MONROVIA, Liberia – Life is edging back to normal after the deadliest Ebola outbreak in history.
At the height of the epidemic, Liberians met horrific deaths inside the blue-painted walls of the Nathaniel V. Massaquoi Elementary School, as classrooms became Ebola holding centers and the education of a nation’s children, shuttered in their homes for safety, was abruptly suspended.
Now, parents are streaming into the schoolyard once again, not to visit their stricken loved ones, but with their restless children in tow, registering for the start of classes in a delayed and shortened academic year.
Eager to learn and to play with her friends again, Florence Page, 11, bounded ahead, brimming with pent-up energy, as her mother, Mabel Togba, paused to look warily into the school building through its padlocked doors.
“They still haven’t told us that Liberia is free of Ebola, so I’m still afraid,” she said. “But it’s better than to leave my children at home doing nothing.”
New cases in Liberia, where streets were littered with the Ebola dead just a few months ago, now number in the single digits, according to the World Health Organization. In neighboring Sierra Leone and Guinea, the other two nations in the Ebola hot zone, new cases have fallen sharply in the last month, dropping to fewer than 100 in a week at the end of January — a level not seen in the region since June.
With a virus as deadly as Ebola, officials warn that the epidemic will not be over until cases reach zero in all three countries. But after nearly 9,000 deaths from the disease, the WHO announced last week that it was focusing on a goal that had seemed out of reach last year: ending the Ebola epidemic, no longer simply slowing its spread.

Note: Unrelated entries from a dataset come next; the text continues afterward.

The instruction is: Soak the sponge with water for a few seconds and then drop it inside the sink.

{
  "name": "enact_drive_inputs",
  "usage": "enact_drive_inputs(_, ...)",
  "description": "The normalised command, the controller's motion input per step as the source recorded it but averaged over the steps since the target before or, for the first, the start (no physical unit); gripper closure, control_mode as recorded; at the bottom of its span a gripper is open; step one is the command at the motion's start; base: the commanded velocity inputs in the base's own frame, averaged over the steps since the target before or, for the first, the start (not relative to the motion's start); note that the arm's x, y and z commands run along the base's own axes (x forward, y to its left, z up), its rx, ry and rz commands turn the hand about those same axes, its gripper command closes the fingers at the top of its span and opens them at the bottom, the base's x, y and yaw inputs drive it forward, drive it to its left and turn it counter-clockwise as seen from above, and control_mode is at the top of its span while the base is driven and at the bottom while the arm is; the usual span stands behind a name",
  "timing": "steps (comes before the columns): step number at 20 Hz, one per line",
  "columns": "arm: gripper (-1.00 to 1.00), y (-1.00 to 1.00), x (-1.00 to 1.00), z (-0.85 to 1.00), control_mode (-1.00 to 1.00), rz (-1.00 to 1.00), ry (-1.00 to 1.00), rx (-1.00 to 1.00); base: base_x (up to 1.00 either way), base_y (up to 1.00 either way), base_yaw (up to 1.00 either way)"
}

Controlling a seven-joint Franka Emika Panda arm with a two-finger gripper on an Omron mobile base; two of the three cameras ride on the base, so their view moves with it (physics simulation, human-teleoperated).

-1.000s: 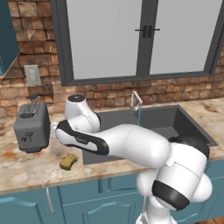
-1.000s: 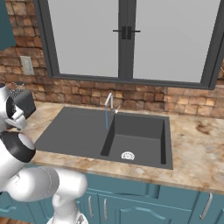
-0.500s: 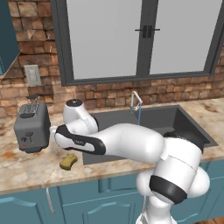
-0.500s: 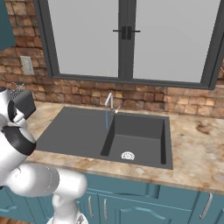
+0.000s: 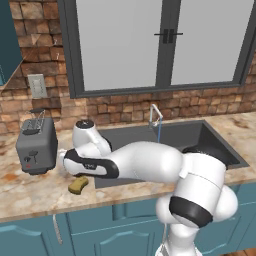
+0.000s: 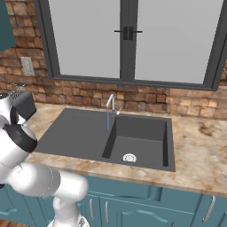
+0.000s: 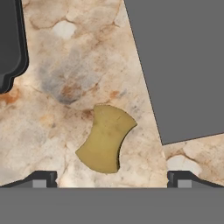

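Note:
The mustard-yellow sponge point(image 5: 77, 185) lies flat on the marble counter, between the toaster and the sink's left edge. In the hand view the sponge point(image 7: 106, 139) sits just above my gripper point(image 7: 111, 181), whose two fingertips point(image 7: 41, 179) stand wide apart and open, with nothing between them. The hand hangs over the sponge, apart from it. A thin pale-blue stream of water point(image 5: 159, 132) falls from the silver faucet point(image 5: 155, 114) into the dark grey sink point(image 5: 200, 137). From the right base view, the water point(image 6: 107, 120) drops onto the sink point(image 6: 75, 133).
A grey toaster point(image 5: 36, 145) stands on the counter left of the sponge, its dark edge point(image 7: 8, 43) at the hand view's top left. A brick wall and window run behind. The white drain point(image 6: 129, 158) lies in the deeper right basin.
The hand has sunk a little lower over the sponge. The sponge and the water stream have stayed as they were, and the jaws remain open.

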Motion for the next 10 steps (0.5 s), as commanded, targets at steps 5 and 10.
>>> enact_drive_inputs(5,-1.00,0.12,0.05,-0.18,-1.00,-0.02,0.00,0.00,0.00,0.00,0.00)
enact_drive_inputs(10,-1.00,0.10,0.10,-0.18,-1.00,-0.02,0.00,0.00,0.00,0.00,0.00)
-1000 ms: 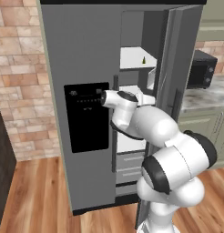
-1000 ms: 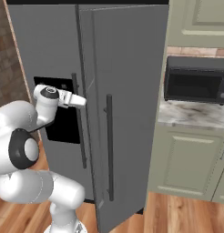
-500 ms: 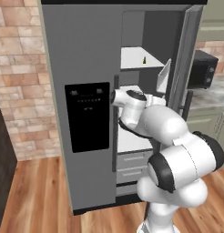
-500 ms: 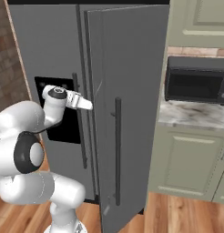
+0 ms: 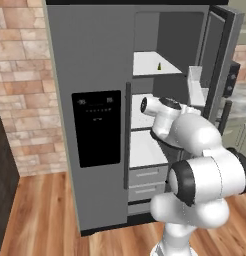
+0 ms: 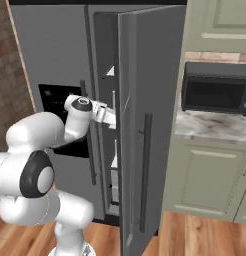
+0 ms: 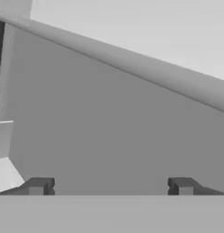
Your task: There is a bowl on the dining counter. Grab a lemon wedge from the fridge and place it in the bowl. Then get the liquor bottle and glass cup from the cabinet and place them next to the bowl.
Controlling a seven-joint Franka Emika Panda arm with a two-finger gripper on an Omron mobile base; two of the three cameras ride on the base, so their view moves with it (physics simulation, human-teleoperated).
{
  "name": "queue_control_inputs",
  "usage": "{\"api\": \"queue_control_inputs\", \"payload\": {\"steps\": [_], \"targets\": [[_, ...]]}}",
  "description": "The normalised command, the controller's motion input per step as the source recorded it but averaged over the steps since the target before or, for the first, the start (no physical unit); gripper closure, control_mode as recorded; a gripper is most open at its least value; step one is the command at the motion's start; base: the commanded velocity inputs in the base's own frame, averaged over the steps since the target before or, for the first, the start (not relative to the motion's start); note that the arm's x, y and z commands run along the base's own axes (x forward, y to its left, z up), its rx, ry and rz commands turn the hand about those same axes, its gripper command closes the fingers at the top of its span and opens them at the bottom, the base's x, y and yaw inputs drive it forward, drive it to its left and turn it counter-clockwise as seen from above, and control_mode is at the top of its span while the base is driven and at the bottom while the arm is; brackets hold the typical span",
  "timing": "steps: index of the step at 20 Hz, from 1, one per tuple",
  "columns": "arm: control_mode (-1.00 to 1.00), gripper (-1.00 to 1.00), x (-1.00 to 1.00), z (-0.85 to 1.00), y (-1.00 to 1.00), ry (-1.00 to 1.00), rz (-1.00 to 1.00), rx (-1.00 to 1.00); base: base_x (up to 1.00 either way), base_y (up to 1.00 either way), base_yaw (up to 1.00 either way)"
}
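The fridge (image 5: 95, 75) stands with its right door (image 6: 145, 125) swung wide. The hand (image 7: 109, 186) reaches in between door and shelves, fingers spread apart and holding nothing, facing a plain grey panel. Above the hand, on the upper shelf (image 5: 155, 65), sits what looks like the lemon wedge (image 5: 160, 66), tiny and hard to make out.

Soft, even light, and a flat rendered look

No glare is seen, and shadows are faint. The inside of the fridge (image 5: 165, 35) is shaded grey. Edges are a little jagged, and the hand view is kept plain and dull.
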Motion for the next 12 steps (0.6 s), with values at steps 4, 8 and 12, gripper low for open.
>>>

Here in Monrovia, the capital, ambulances and body collection vehicles that once barreled through the streets are a rare sight. Soccer matches are now played throughout the city on weekend mornings. Buckets filled with chlorine water are gone from most entrances, or sit empty. People can be seen shaking hands once again, squeezing into taxis and touching during conversations.
Residents’ precautions
While many have emphasized the enormous assistance hauled into the region by the United States and international organizations, there is strong evidence, especially here, that the biggest change came from the precautions taken by residents themselves.
“Fundamentally, this is about the extent to which societies change their behaviors, how they change them, and the speed at which they change them,” said Dr. David Nabarro, the United Nations special envoy on Ebola, who made frequent trips to the hot zone at the height of the epidemic. “I believe for various reasons people in Liberia changed quickly and dramatically. I believe Sierra Leoneans changed quickly in some areas and less quickly in some areas.”
When Ebola struck the densely crowded neighborhoods of Monrovia over the summer, the first time a capital city had faced Ebola’s full onslaught, the impact was devastating. Hundreds of new cases appeared around the country every week, hospitals collapsed or overflowed with patients, and sick people lay along the road, sometimes dying before help arrived.
Reeling from the explosion of infections in August, volunteer Ebola watchdog groups sprang up in many neighborhoods, typically overseen by local elders and led by educated youths, drawing from a long history of community organizing to survive war, poverty and government neglect.
Education and prevention
With little or no outside help in the early months, the groups educated their communities about Ebola, a disease new to this part of Africa, and collected money to set up hand-washing stations at key spots. They kept records of the sick and the dead. Many also placed households under quarantine and restricted visits by outsiders.
As the sick were turned away at the gates of treatment centers because of a lack of beds, people inside homes began protecting themselves better, covering their arms in plastic shopping bags as they cared for ailing relatives.
By mid-October, new cases in Liberia had dropped precipitously, from hundreds per week to dozens. A few clinics run by Liberians and international charities had opened, but the drop took place a solid month before any of the treatment centers built by the U.S. military had even begun accepting patients.
“Heroes emerged in every community,” said Dr. Mosoka Fallah, a Harvard-trained Liberian epidemiologist who acted as a liaison between neighborhoods and the government. “The volunteer task forces may be the biggest reason behind the drop in October.”